PROBLEM DETAILS: Scan the data. Collect each line that contains the word "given".

[Extracted data entries]
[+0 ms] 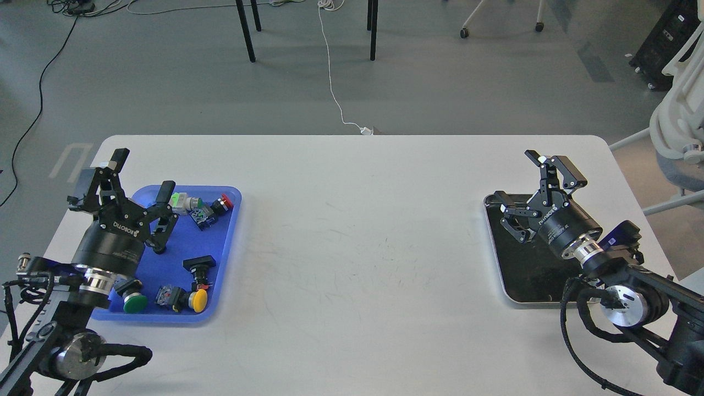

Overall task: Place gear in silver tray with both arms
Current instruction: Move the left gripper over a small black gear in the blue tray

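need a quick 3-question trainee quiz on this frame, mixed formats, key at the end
1. True or false: the silver tray already holds a part.
2. The left claw is: A) shut on a part B) open above the blue tray C) resting on the bare table.
3. Fill in: the yellow-capped button lies in the ___ tray.

Key:
1. False; its dark floor shows no part, only the open right claw over it.
2. B.
3. Blue.
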Controlling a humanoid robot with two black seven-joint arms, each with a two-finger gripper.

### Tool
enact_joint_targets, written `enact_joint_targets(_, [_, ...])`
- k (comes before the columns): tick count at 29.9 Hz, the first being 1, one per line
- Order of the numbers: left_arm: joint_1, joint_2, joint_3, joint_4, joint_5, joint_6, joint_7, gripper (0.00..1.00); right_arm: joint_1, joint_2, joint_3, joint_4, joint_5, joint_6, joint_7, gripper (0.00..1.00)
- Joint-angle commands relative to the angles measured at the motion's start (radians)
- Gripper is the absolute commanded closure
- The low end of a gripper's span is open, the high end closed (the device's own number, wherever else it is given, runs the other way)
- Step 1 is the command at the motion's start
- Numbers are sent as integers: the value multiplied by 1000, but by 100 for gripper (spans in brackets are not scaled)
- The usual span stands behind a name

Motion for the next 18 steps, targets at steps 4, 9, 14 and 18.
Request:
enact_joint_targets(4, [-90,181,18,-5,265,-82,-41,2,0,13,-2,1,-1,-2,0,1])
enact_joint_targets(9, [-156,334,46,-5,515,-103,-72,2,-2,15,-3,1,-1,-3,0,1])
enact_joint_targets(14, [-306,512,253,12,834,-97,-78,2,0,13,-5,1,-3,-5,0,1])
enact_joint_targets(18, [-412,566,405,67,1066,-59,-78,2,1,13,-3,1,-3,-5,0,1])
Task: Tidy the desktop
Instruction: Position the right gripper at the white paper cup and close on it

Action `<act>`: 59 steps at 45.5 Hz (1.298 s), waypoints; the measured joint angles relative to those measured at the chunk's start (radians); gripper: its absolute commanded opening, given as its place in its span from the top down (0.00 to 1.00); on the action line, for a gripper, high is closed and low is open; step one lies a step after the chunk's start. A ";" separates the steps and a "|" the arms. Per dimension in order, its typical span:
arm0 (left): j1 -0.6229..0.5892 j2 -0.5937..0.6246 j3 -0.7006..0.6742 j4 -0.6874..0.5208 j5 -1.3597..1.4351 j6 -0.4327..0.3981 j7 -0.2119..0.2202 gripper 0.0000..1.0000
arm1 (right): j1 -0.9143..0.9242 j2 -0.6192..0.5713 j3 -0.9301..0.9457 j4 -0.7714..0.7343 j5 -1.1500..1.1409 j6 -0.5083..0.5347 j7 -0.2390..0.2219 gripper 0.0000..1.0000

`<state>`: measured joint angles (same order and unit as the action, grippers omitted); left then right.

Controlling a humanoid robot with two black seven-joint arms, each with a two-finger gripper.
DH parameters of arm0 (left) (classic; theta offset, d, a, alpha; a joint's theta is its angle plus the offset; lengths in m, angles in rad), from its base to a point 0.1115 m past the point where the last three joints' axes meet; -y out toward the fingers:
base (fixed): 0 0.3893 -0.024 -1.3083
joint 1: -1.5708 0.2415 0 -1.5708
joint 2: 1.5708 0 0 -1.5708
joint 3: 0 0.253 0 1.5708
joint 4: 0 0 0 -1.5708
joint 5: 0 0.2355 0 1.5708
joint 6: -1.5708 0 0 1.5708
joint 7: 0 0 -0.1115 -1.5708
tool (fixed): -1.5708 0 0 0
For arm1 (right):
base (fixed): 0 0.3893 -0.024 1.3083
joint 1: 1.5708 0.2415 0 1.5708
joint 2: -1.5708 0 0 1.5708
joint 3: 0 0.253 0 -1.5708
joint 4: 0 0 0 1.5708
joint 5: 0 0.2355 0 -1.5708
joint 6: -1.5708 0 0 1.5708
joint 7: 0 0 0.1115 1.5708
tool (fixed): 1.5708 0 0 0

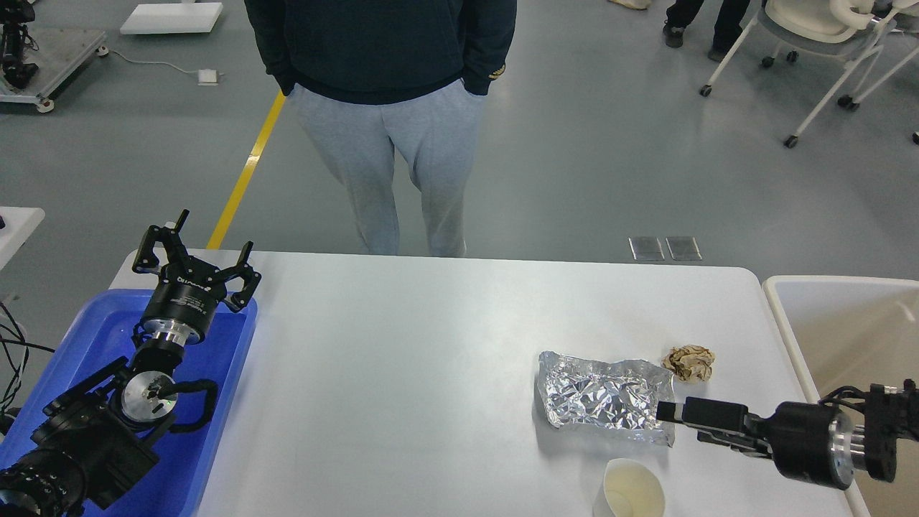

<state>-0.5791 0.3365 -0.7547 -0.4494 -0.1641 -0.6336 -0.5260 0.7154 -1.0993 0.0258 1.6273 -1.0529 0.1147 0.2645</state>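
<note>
The white desktop [402,373] carries a crumpled silver foil sheet [603,397], a small brown paper ball [689,362] and a white paper cup [632,492] at its front edge. My right gripper [665,412] lies low and level, seen side-on, with its tip at the foil's right edge. Its fingers cannot be told apart. My left gripper [214,233] is open and empty, raised over the far end of the blue tray [222,402].
An off-white bin [826,301] with a beige inside stands just off the desktop's right edge. A person [388,108] stands close behind the far edge. Wheeled chairs [818,43] are at the back right.
</note>
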 measured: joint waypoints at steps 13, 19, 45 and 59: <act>-0.001 0.000 0.000 0.000 0.000 -0.001 0.000 0.00 | 0.046 -0.001 -0.124 0.002 -0.101 -0.004 -0.011 0.00; -0.001 0.000 0.000 0.000 0.000 -0.002 0.000 0.00 | 0.055 0.007 -0.146 0.001 -0.100 -0.003 -0.039 0.00; -0.001 0.000 0.000 0.000 0.000 -0.002 0.000 0.00 | 0.127 0.089 -0.178 0.008 0.129 0.097 -0.250 0.00; -0.001 0.001 0.000 0.000 0.000 -0.002 0.000 0.00 | 0.184 0.132 -0.207 0.004 0.105 0.110 -0.257 0.00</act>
<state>-0.5799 0.3370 -0.7547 -0.4494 -0.1641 -0.6351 -0.5261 0.8997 -0.9676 -0.1814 1.6309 -0.9482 0.2246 0.0079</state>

ANSWER SPACE:
- The low end of a gripper's span is open, the high end closed (the device's own number, wherever else it is given, runs the other way)
Action `<act>`: 59 steps at 45.5 Hz (1.298 s), waypoints; the measured joint angles relative to those measured at the chunk's start (radians); gripper: its absolute commanded opening, given as its place in its span from the top down (0.00 to 1.00); on the action line, for a gripper, high is closed and low is open; step one lies a step after the chunk's start. A ";" separates the steps and a "|" the arms. Per dimension in order, its typical span:

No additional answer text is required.